• [WHAT IS REQUIRED]
Retype the material exactly, ending with the line containing "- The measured".

• [RECORDS FOR THE TASK]

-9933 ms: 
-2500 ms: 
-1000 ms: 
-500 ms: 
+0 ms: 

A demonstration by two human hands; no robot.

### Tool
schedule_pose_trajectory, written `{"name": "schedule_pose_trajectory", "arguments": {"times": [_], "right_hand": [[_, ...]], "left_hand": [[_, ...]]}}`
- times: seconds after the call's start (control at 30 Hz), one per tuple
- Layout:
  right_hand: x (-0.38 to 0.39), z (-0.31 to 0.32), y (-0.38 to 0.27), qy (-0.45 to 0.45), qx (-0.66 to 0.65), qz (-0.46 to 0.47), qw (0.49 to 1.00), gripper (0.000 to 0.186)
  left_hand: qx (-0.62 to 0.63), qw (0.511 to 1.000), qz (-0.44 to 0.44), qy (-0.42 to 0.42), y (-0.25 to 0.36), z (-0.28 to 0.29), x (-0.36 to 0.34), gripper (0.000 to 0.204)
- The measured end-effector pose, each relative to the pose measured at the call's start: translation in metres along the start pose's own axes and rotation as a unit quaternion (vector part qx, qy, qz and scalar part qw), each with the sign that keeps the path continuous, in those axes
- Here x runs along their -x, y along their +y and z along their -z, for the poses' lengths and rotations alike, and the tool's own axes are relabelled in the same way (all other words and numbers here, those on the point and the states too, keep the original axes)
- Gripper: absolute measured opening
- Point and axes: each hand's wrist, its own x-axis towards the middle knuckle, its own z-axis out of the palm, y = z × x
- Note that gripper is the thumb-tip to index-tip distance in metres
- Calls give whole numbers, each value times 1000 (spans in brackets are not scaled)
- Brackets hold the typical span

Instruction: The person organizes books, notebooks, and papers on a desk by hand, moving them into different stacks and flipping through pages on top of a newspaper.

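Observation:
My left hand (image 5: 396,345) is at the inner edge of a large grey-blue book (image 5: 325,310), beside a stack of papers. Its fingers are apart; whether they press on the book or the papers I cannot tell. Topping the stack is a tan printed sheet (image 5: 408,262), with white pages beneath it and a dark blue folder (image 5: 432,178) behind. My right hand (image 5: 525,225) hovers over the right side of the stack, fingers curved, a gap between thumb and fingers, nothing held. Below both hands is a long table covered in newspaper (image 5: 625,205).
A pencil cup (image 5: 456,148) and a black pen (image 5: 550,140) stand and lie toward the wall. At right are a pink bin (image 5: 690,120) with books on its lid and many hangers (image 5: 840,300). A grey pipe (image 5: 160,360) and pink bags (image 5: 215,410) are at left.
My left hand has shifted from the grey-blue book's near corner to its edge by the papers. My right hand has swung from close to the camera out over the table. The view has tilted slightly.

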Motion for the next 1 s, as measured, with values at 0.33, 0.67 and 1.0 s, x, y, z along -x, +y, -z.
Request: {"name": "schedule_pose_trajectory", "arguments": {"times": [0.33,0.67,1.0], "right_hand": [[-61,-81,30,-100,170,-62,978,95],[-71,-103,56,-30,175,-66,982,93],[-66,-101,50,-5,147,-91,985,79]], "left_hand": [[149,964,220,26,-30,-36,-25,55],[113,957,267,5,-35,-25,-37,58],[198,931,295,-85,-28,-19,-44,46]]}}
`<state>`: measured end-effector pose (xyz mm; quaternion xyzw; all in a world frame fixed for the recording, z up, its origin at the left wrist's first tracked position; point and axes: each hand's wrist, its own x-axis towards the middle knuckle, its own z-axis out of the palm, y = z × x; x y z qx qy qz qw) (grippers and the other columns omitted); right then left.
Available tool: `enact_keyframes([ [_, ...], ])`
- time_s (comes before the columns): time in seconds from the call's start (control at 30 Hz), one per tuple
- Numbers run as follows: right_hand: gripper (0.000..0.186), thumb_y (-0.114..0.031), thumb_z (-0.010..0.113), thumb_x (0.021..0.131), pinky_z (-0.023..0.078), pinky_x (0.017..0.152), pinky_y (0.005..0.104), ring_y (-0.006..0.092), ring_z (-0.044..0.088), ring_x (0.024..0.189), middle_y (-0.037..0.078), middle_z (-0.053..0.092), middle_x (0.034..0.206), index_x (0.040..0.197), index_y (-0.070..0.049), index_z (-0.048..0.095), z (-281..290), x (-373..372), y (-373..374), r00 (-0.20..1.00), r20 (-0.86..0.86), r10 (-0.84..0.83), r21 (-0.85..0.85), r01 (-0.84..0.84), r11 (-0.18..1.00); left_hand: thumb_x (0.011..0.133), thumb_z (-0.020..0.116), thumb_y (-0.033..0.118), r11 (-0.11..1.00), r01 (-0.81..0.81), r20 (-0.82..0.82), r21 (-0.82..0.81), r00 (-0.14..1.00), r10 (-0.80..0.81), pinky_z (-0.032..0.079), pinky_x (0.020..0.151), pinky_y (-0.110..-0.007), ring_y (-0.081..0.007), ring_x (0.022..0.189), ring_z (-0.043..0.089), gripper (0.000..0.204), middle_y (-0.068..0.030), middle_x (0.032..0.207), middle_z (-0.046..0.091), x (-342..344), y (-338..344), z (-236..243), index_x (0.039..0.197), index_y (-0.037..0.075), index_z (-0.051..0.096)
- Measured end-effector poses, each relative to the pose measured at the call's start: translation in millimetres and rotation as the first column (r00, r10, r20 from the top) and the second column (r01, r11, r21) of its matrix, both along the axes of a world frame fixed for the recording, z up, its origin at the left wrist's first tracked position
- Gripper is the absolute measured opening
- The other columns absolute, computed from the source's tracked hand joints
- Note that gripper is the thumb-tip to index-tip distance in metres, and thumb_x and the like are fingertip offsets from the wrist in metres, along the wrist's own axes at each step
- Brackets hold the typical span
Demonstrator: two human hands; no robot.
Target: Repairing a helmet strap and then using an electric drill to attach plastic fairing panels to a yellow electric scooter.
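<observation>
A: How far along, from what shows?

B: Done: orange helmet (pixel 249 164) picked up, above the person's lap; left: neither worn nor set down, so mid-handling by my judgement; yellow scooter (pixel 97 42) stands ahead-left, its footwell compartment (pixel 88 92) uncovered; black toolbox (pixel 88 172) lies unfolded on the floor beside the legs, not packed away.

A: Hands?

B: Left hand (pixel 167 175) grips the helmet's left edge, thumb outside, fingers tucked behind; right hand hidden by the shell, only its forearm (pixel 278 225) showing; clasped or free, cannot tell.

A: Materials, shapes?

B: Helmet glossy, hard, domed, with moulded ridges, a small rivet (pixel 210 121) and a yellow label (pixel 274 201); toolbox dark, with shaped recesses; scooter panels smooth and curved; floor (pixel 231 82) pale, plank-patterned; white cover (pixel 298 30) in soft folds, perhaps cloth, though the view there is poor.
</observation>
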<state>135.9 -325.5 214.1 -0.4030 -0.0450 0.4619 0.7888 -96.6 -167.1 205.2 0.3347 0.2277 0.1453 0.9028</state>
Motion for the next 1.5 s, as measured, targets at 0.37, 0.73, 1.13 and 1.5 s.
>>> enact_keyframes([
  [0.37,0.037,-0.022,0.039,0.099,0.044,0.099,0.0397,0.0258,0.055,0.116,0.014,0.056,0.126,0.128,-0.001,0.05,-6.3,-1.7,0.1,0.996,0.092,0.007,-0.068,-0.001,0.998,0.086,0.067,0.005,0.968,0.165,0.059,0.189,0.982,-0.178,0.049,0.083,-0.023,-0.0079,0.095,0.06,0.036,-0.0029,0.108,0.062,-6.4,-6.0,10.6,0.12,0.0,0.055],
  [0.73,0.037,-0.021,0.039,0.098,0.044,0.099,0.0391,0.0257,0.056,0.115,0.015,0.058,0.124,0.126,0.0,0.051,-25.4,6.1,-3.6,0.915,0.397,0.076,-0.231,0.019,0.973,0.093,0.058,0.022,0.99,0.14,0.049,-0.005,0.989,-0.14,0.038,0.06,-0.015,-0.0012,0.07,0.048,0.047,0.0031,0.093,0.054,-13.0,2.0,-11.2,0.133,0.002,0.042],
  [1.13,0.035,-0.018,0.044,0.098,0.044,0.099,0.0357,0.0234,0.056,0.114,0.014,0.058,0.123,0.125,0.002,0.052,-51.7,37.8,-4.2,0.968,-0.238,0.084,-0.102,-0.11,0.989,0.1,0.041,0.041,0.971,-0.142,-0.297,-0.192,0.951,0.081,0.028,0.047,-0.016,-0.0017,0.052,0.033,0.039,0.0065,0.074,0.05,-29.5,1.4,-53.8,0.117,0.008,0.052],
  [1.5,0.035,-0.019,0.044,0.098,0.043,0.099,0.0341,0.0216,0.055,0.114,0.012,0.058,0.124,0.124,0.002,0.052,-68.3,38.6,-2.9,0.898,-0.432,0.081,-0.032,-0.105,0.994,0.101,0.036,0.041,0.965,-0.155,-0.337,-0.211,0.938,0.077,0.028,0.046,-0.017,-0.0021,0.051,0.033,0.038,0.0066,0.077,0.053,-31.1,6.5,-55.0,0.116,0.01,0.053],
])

• [WRITTEN RESPONSE]
-9933 ms: 
-2500 ms: 
-1000 ms: 
-500 ms: 
+0 ms: 

A demonstration by two human hands; no robot.

### Tool
schedule_pose_trajectory, written `{"name": "schedule_pose_trajectory", "arguments": {"times": [_], "right_hand": [[_, ...]], "left_hand": [[_, ...]]}}`
- times: seconds after the call's start (control at 30 Hz), one per tuple
- Layout:
  right_hand: x (-0.38 to 0.39), z (-0.31 to 0.32), y (-0.38 to 0.27), qy (-0.45 to 0.45), qx (-0.66 to 0.65), qz (-0.46 to 0.47), qw (0.49 to 1.00), gripper (0.000 to 0.186)
  left_hand: qx (-0.62 to 0.63), qw (0.511 to 1.000), qz (-0.44 to 0.44), qy (-0.42 to 0.42), y (-0.25 to 0.36), z (-0.28 to 0.29), x (-0.36 to 0.34), gripper (0.000 to 0.204)
- The measured end-effector pose, each relative to the pose measured at the call's start: translation in metres along the start pose's own axes and rotation as a unit quaternion (vector part qx, qy, qz and scalar part qw), each with the sign that keeps the path continuous, in those axes

There is nothing else to this exercise.